上図の中で一番tanimoto scoreが高い分子と検索キーとの類似度を以下に示す(緑色:類似度高, ピンク:類似度低)。キー構造に存在する環構造およびO-CH3部位で類似度が高く出ている。
次にradius = 4。radius = 2では環状構造を1つしか含まない構造が見られたが, radius = 4では全ての分子がキー構造と同様に複数の環構造を持つようになった。これはradius = 4ではより遠距離までの構造評価がされるようになった結果, キー構造中の「直鎖構造で隔てられた複数の環構造が存在する」という情報が取り込まれるようになったからだろう。
radius = 4でも同様にtop分子のどの部分がキー構造と似ていると判断されたかを以下に図示。傾向はradius = 2のときと同じで環構造およびO-CH3部位で類似度が高く出ている。
Atom pair fingerprint
概要
- 先程のmorgan fingerprintが一定の距離半径内の原子のみを考えていたのに対し, こちらは全ての原子ペアを考慮して計算するためより遠距離の関係性も取り込める。
コード
#Atoppair fingerprint
atompair_proton_pump_inhibitor = Pairs.GetAtomPairFingerprintAsBitVect(proton_pump_inhibitor)
# get rdkit fingerprint for mols in the database
atompair_fps = []
for mol in mols:
try: # to get rid of erroneous smiles
atompair_fps.append(Pairs.GetAtomPairFingerprintAsBitVect(mol))
except:
pass
atompair = DataStructs.BulkTanimotoSimilarity(atompair_proton_pump_inhibitor, atompair_fps)
mol_and_fps_atompair = set(zip(mols, atompair))
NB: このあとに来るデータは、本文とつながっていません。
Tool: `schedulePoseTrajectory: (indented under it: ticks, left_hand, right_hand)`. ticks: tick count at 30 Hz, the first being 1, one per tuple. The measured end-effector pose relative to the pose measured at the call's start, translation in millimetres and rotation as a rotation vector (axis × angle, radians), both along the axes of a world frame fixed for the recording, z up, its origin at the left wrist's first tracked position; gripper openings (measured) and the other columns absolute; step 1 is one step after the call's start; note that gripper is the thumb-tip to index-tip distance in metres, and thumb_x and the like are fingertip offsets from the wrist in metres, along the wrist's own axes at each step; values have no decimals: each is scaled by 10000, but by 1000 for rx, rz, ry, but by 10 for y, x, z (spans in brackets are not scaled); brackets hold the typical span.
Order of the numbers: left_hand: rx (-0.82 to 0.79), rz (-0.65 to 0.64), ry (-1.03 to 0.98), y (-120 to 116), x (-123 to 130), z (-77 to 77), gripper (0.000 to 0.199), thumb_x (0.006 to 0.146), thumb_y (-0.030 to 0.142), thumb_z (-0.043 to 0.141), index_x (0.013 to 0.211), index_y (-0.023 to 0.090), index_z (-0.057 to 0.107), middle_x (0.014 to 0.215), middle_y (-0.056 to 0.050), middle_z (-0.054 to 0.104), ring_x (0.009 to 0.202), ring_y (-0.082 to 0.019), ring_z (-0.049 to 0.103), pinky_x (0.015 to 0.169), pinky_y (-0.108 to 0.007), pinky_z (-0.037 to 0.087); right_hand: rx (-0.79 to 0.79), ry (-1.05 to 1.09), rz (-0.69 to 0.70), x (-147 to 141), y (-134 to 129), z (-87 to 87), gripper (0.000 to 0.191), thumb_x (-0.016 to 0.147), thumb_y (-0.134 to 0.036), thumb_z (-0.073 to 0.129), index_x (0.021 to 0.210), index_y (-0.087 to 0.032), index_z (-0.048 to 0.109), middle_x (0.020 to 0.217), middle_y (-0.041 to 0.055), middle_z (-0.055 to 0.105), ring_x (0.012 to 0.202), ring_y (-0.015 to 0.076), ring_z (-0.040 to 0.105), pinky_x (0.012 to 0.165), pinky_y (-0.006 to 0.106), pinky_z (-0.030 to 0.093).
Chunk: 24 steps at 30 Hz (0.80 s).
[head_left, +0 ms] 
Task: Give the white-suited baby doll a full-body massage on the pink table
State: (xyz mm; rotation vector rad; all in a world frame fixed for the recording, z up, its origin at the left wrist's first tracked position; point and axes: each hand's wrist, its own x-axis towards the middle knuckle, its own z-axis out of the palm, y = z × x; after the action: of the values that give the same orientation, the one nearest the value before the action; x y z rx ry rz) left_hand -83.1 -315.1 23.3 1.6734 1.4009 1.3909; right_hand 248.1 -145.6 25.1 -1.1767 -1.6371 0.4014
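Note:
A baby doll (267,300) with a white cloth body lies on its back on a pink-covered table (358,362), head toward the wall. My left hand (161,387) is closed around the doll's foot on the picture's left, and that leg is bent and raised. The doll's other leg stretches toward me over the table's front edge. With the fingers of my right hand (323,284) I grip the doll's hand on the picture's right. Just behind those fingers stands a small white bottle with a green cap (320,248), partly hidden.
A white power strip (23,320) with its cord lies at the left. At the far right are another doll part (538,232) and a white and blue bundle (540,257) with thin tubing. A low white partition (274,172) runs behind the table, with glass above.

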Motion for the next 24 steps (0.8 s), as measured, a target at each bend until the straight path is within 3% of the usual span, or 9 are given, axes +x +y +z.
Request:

generate_figures_of_top10_molecules(mol_and_fps_atompair)
Code language: PHP (php)
計算結果
radius = 4の時のMorgan fingerprintと並んで構造は似ているように見える。構造が重要だと考えているならばMorganやAtom pairは良い手法なのかもしれない。但し共有結合性を発揮するために重要な硫黄原子はいずれの結果にも含まれていなかった。
まとめ
- いずれの方法も一長一短である。MACCSは官能基重視, その他は全体的な構造重視といった感じか。Topological fingerprintは精度が低そうなのでAtom pair fingerprintかMorgan finger printでいいんじゃないかという気がする。
- 共有結合性の阻害剤をキーとして探索開始したにも関わらず, MACCS以外では硫黄を含む化合物がほとんどヒットしていない。こうした特定の官能基が重要だと考える場合はMCSを用いた部分構造探索をしないとおそらくダメなんだろうと思う。
- というわけで次回はMCSについて書く。